神達彩花ちゃんが亡くなった件
なにはともあれご冥福をお祈りしたい。
ご両親および関係者の方々にとっては、大きな悲しみであることは間違いない。
さて、現在の日本国内の乳幼児死亡率を考えてみれば、年間に約4千人の乳幼児が亡くなっている。
1日あたりで換算すれば毎日10人が亡くなっていることになる。
数値の上ではどのような死も平等だ。
神達彩花ちゃんの死も、この中の単なる一人に過ぎない。
さて、このような数値を考えた上で、海外で移植を受けて延命するために
1億円以上のコストをかけることについては議論の余地があるだろう。
この場合は2つの論点があると思う。
1つは「海外での移植の是非」であり、もう1つは「移植による延命の是非」である。
自分の子供が今回の事例のような病気であったならば、コストを度外視してでも移植を願うだろう。それが親というものだ。
しかし移植を受けることについては、「自分の子供の命を助けるために、他人の子供の命が失われることを願う」という、矛盾したことを祈らなければならない。非常に心が痛む。
ある子供がドナーとして適合したとする。その子供がなんらかの事故に遭ったとする。その子が死ななければ自分の子供は助からないのだ。

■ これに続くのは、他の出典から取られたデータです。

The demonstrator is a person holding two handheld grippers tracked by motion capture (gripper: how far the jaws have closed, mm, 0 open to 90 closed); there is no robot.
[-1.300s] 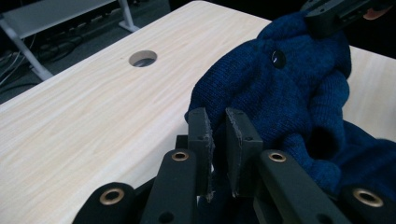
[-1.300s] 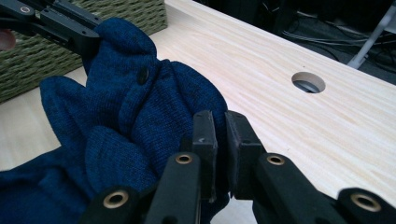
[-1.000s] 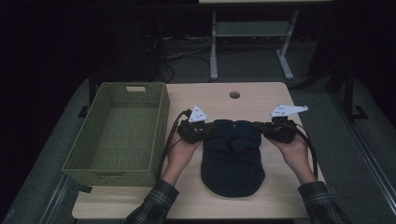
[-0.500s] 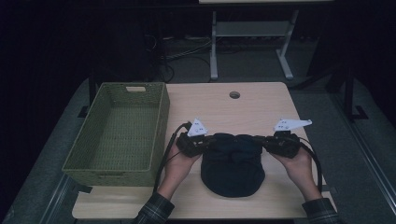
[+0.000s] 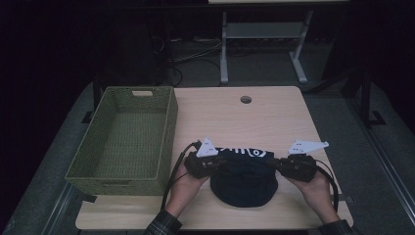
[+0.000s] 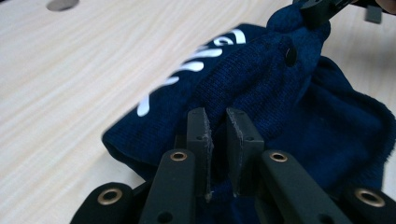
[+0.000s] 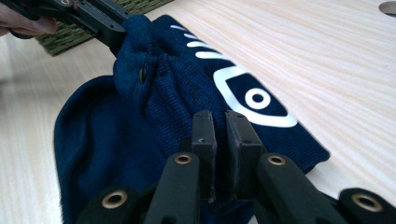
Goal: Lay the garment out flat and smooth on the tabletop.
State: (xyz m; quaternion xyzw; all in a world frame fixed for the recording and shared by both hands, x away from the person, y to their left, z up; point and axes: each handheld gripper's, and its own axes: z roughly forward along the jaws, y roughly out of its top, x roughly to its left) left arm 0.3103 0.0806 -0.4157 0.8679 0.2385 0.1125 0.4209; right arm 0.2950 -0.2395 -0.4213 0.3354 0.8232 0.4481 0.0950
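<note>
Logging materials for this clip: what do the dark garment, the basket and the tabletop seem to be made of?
Navy garment: knitted fabric, matte, going by the visible ribbed stitches; the white print looks smooth, likely printed on.
Green basket: woven, perhaps paper cord or plastic rattan; a regular weave shows.
Table: light wood-grain surface, probably laminate; the grain looks even, with a dull sheen.

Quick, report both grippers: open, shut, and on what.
Left gripper: shut on the navy garment, pinching its left edge.
Right gripper: shut on the navy garment, pinching its right edge.
</note>
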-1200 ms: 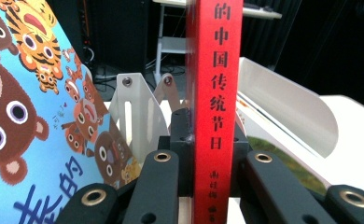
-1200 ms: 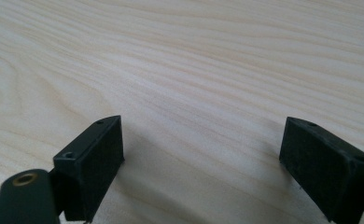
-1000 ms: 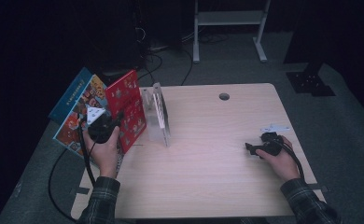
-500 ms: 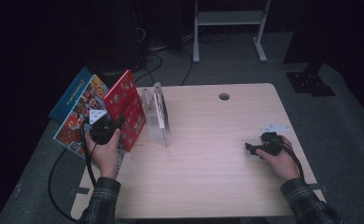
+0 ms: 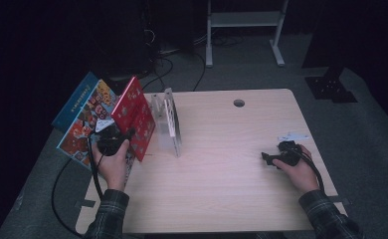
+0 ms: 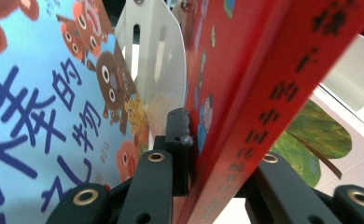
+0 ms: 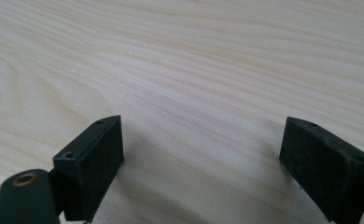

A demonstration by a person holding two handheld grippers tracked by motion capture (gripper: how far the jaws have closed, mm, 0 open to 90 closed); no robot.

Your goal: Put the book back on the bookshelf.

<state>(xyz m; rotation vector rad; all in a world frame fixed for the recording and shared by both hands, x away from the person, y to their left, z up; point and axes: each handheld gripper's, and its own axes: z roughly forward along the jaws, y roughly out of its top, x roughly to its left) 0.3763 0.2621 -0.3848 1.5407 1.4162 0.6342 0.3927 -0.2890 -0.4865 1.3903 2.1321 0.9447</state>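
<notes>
Two books lean at the wooden table's (image 5: 222, 169) nine o'clock edge beside a clear upright book rack (image 5: 168, 122); the blue book (image 5: 85, 117) stands outermost; the red book (image 5: 135, 117) is clamped, tilted, by the left gripper (image 5: 113, 142), whose jaws have just been easing wider; at four o'clock on bare wood, the right gripper (image 5: 276, 158) rests with jaws apart.

You are sitting in what is looking like a lab or recording studio, not a home. A bare pale-wood worktop (image 5: 222, 164) with a cable hole (image 5: 239, 103) is standing on grey carpet (image 5: 371, 129). Dark drapes are closing off the surroundings. Loose cables (image 5: 169, 59) are trailing across the floor behind, beside a white metal frame (image 5: 244, 22) and a black stand base (image 5: 330, 87).
</notes>
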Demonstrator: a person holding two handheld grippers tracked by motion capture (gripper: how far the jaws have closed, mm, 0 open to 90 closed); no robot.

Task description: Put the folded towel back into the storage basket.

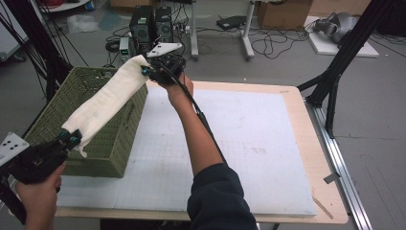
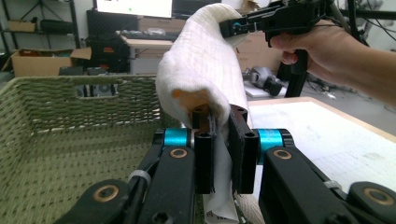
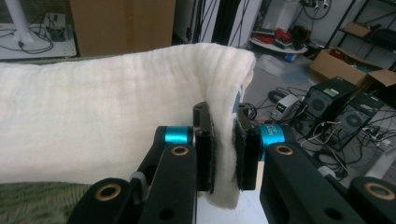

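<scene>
So over on the left in the high view, the left claw (image 1: 72,139) sits low near the front corner of the surface (image 1: 287,143), held in the person's left hand (image 1: 40,199), and it's clamped on one end of a cream-white towel (image 1: 107,98). In the left gripper view you can see the cloth pinched tight between the two black jaws, with a little tail of it hanging below them.

The towel is up in the air, stretched out long between both claws, running up and away from the near left end to the far end. It hangs right over a green woven basket (image 1: 110,153) that stands on the left part of the surface; the basket has a cut-out handle slot in its wall. I can't tell if the cloth brushes the rim or just clears it.

Moving right, the right claw (image 1: 147,72) is raised above the far corner of the basket, gripped in the right hand (image 1: 178,88) with the arm in a dark sleeve (image 1: 218,196) reaching forward. It's closed on the other end of the towel too; the right gripper view shows the fabric folded over and squeezed between the jaws.

The rest of the surface to the right is a white gridded mat (image 1: 249,139). Beyond it on the floor there are computer towers (image 1: 152,24) and loose cables
</scene>
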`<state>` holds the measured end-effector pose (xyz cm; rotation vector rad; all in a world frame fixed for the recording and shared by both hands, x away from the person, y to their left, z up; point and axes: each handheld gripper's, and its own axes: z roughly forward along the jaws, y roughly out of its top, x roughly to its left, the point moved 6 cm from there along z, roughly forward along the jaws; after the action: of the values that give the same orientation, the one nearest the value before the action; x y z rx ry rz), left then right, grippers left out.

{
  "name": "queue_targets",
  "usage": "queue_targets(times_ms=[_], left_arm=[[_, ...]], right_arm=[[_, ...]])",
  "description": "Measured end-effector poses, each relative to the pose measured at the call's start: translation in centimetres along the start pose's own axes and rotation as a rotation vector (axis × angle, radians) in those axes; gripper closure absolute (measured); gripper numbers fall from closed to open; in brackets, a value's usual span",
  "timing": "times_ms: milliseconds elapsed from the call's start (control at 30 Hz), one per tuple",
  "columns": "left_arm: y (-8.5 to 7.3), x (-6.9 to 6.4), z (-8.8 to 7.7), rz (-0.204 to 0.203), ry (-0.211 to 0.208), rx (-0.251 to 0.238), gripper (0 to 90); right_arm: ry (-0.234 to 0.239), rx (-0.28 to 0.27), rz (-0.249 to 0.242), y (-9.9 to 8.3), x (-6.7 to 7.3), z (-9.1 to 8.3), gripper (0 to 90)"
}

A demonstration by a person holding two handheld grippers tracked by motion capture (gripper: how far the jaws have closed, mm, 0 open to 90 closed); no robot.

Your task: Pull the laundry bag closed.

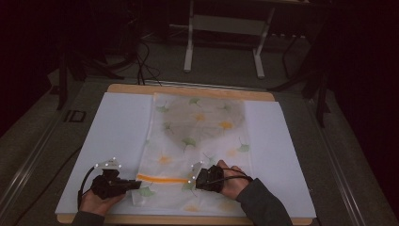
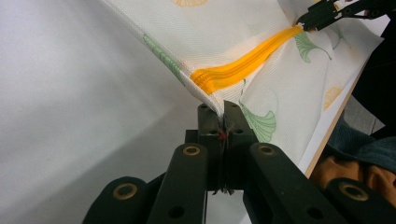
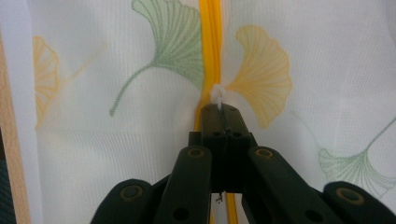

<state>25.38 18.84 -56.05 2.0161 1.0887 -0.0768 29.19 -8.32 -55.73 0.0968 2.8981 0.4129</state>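
a white mesh bag (image 1: 197,150) printed with ginkgo leaves lies along the middle of the surface (image 1: 117,136), its orange zipper (image 1: 162,179) running parallel to the near edge. the left gripper (image 2: 223,108) is pinched on the bag's corner at the zipper's end, and the right gripper (image 3: 219,110) is pinched on the white zipper pull (image 3: 217,97). likely risks: the small pull slipping free, or the mesh bunching if the corner hold slackens; bare surface lies on both sides, little toward the near edge.
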Motion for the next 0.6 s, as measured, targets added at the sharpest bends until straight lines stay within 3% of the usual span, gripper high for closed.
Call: queue_targets(times_ms=[600], left_arm=[[-0.1,0.2,-0.1,-0.007,0.015,0.007,88.7]], right_arm=[[-0.016,0.022,0.040,-2.5,-0.4,-0.4,90.0]])
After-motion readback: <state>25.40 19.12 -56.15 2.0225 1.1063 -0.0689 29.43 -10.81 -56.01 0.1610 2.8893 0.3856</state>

このような願いのために海外にまで出て行く覚悟が自分にあるのだろうか...。
それはそのときにならないと分からない。
毎年4千人の乳幼児の命が失われるのならば、その命のカケラをつないで他の子供が延命できることは美談だけど、しかしドナーとして適合する子供の死を看取る親は、その亡くなった子供をずっと手の中に抱いていることも許されない。